Elodie, che bel debutto nel "western" pugliese

Sembra un western, ma girato in Puglia, ai giorni nostri e in bianco e nero. Dove, non a caso, ci sono anche maiali e pecore, metafore di una certa umanità

Elodie, che bel debutto nel "western" pugliese

Sembra un western, ma girato in Puglia, ai giorni nostri e in bianco e nero. Dove, non a caso, ci sono anche maiali e pecore, metafore di una certa umanità. Come i protagonisti del film di Pippo Mezzapesa, che si comportano peggio di talune bestie, con agnelli che si trasformano in lupi e maiali che «mangiano il cuore» di altri uomini. Tratto dall'omonimo libro inchiesta di Carlo Bonini e Giuliano Foschini, questo gangster movie in salsa (e dialetto) pugliese riesce a intrecciarsi con il (melo)dramma romantico, in una sorta di rivisitazione della storia di Giulietta e Romeo, in chiave malavitosa. Non è Shakespeare, sia chiaro, e la sceneggiatura si limita a raccontare, più per sottrazione, la faida tra due famiglie, i Malatesta e i Camporeale.

Siamo nel Gargano, dove da sempre i due nuclei regolano i loro conti con il sangue. Come fa Michele Malatesta, che ha visto morire, nel 1960, tutta la sua famiglia e, pian piano, ha ucciso tutti i Camporeale killer. Ai giorni nostri, grazie anche alla mediazione della famiglia Montanari capeggiata da Michele Placido, c'è una sorta di tregua non scritta, dove, al massimo, ci si sfida, a suon di migliaia di euro, per portare in processione la statua della Madonna. Fino a quando Andrea Malatesta s'incapriccia della moglie di Santo Camporeale, mettendola incinta. Un affronto che può essere lavato solo con il sangue. I legami famigliari non permettono scelte e destini differenti. Non puoi sottrarti al Dna. O sei con noi, o contro di noi. Bianco o nero, come il film. E forse questa eccessiva rigidità degli schemi è il punto debole di Ti mangio il cuore.

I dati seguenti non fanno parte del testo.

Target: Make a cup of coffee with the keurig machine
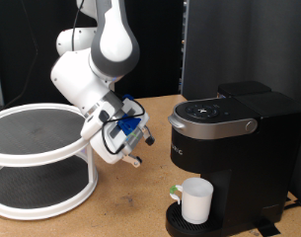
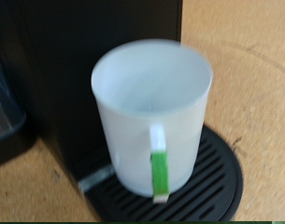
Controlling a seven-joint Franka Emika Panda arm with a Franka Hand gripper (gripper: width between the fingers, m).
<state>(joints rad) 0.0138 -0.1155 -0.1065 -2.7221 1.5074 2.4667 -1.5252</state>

Nonostante l'ottimo cast, in cui spicca il debutto convincente di Elodie, la donna contesa, reggere per due ore questo medesimo filo conduttore finisce per privare la storia di sorprese.

In ogni caso, bellissima la fotografia e anche Mezzapesa riesce a raccontare una vicenda brutale, con eleganza funzionale, finendo per coinvolgere lo spettatore nelle vicende della faida.